You will of course remember this blog post from almost three years ago, “Why Stratified Tanks Stir Me Up.” I mean, who wouldn’t remember a complaint-ridden, anguish-filled, and slyly-insulting post by an aging technologist who fears that the complexities of two-phase tank dynamics under quasi-steady conditions won’t be solved in his lifetime?
Thermally-stratified tanks are encountered in long-term storage of cryogenic liquids, amongst other applications. All of their complexities still elude simulation using reasonable processing power.
You might think that if you heated a tank that is half full of water or propane, you could accurately predict the pressure rise over time. Nope.
Same thing for cryogen tanks partially filled with say liquid nitrogen or liquefied air, where you don’t even have to heat them: the environment does that for you. But when does the vent valve open? Good luck with that.

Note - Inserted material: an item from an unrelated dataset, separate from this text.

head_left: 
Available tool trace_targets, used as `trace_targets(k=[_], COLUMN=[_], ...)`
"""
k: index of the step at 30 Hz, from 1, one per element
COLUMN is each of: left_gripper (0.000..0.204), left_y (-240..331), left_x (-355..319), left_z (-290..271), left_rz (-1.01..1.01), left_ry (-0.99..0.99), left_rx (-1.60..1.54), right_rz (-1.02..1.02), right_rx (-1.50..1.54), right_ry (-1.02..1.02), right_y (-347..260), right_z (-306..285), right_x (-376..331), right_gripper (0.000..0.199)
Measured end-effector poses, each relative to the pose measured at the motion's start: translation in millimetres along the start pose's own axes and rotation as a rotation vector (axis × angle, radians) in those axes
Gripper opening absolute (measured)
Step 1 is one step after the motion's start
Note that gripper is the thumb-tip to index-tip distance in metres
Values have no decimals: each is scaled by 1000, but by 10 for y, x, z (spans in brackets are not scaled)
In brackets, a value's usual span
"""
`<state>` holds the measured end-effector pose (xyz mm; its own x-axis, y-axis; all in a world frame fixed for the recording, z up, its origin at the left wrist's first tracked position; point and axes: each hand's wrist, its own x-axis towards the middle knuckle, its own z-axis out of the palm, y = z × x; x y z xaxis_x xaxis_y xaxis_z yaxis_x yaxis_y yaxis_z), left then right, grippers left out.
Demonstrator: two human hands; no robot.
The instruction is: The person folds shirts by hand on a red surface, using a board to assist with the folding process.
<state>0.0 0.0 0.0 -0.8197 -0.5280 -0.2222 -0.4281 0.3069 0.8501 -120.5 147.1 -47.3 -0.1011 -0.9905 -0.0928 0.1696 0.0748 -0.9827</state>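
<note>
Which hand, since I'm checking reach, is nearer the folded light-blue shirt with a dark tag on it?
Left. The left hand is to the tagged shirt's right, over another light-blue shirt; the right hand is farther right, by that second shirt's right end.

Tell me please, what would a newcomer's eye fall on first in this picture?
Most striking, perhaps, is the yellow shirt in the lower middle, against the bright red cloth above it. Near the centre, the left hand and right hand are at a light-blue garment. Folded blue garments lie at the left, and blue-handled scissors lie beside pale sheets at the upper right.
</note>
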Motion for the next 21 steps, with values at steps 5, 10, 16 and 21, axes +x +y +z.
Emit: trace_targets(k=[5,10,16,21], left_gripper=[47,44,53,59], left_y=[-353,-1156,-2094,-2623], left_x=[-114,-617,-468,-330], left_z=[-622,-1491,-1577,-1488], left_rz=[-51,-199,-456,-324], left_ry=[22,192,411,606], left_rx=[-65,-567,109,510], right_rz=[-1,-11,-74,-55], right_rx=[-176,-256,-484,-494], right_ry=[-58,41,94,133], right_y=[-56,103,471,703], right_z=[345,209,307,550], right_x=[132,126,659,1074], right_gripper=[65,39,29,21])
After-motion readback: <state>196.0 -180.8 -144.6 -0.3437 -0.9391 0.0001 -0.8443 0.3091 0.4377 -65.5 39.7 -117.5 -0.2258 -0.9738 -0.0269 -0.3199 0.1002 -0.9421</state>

Or you might think that if you proceeded to drain said tank, you could accurately predict the temperature of the liquid coming out as a function of time. Not really.

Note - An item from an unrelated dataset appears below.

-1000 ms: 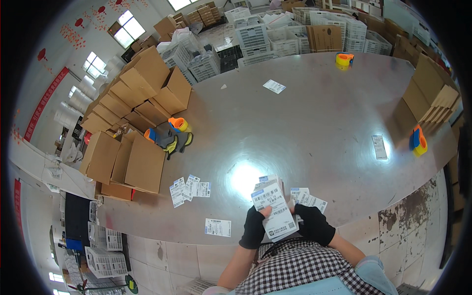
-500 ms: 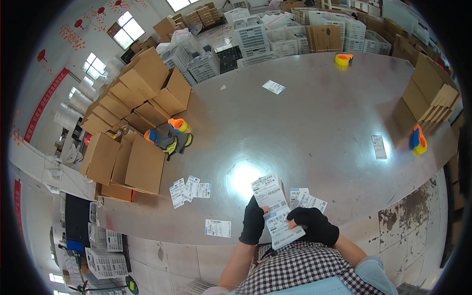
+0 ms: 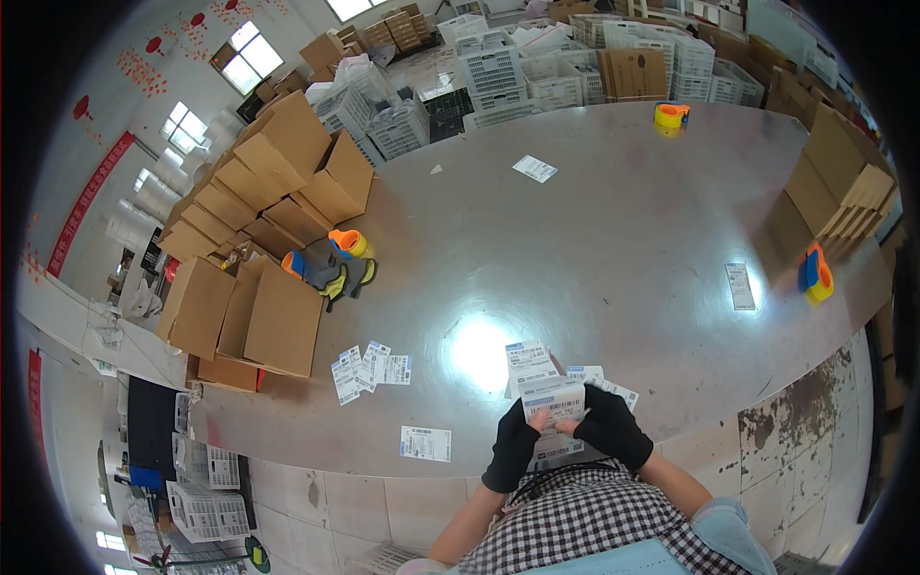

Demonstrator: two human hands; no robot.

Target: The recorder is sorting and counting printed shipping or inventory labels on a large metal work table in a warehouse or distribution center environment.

But there is some progress to report, or I wouldn’t be posting on this subject again.
First, shortly after that last Stratified Tank post, we learned that we could improve our Compartment methods by isolating part of the liquid into a core that is separate from the warm boundary layers and surface layer:
This helped us better predict pressure rises, though the uncertainty remains over exactly how much liquid to isolate into a core, or how well to recirculate it with the rest of the liquid.
Still, it was a thrill to find that yet another industry and application had discovered the same trick (though embarrassing to learn that they had discovered it decades earlier): people concerned with BLEVE.

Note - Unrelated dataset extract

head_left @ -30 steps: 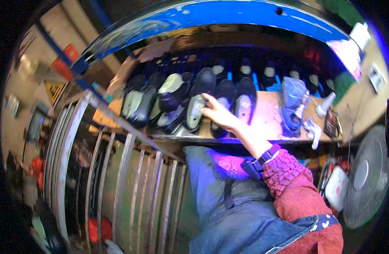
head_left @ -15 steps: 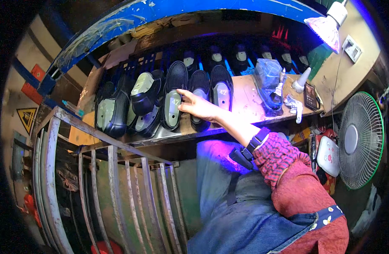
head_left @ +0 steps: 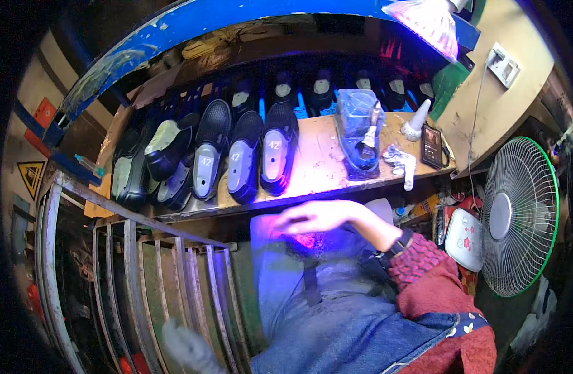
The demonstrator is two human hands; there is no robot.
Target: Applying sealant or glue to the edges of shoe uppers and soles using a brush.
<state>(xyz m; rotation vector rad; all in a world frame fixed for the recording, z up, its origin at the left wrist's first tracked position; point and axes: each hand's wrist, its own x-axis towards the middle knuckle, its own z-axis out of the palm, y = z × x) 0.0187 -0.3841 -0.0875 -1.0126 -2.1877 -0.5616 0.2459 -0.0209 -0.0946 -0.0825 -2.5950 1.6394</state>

What’s BLEVE, you ask? Well, fortunately there is always a violent or dangerous YouTube video to help explain about anything: Witnessing a BLEVE
But this step forward (or catch-up step, depending on your viewpoint) did little to assist with predicting extracted liquid temperature profiles. Those profiles help figure out whether a downstream pump is going to literally spin its wheels if cavitation occurs.
Many years ago, I had made a simple stack-of-pancakes style stratified tank model with a superimposed boundary layer. I updated it later to include a “flat-front Pipe:” a FloCAD tool normally used to simulate priming of a line with liquid or purging of a line with gas. That model involved a lot of logic and other customizations, and it couldn’t handle complexly shaped tanks or finely meshed walls. I don’t want to even link to it: too embarrassing. But it could predict extracted temperatures to a first order, at least.
Recently, I found a way to combine the ability of a Compartment to handle complex geometry with a flat-front Pipe’s ability to handle a temperature gradient in the core, including while it drains. I also exploited other new features to clean up the ullage (vapor/gas) model, and to make the rest of it easier to set up and faster to solve than prior attempts.
So now we can get nice profiles of liquid temperature over days of simulation in minutes of simulation on a PC, plus a better estimate of extracted subcooling while draining.
This isn’t the final answer of course. There are still significant unknowns to be calibrated against test data. Or against sufficiently detailed and trusted CFD runs, provided you can afford to run them long enough to wash out guessed initial conditions, and provided they don’t struggle with little details like subcooled boiling accelerated boundary layers.
It is also refreshing to see that more and more attention is being paid to this concern. A recent NASA Research Announcement (NRA) is seeking for ways to combine the speed of lumped-parameter approaches like the above with the ability to make fewer assumptions using CFD. The hope is either to speed up CFD for this special class of problem, or to produce a hybridized method.
Fingers crossed that they succeed, so that neither of us has to endure another post like this!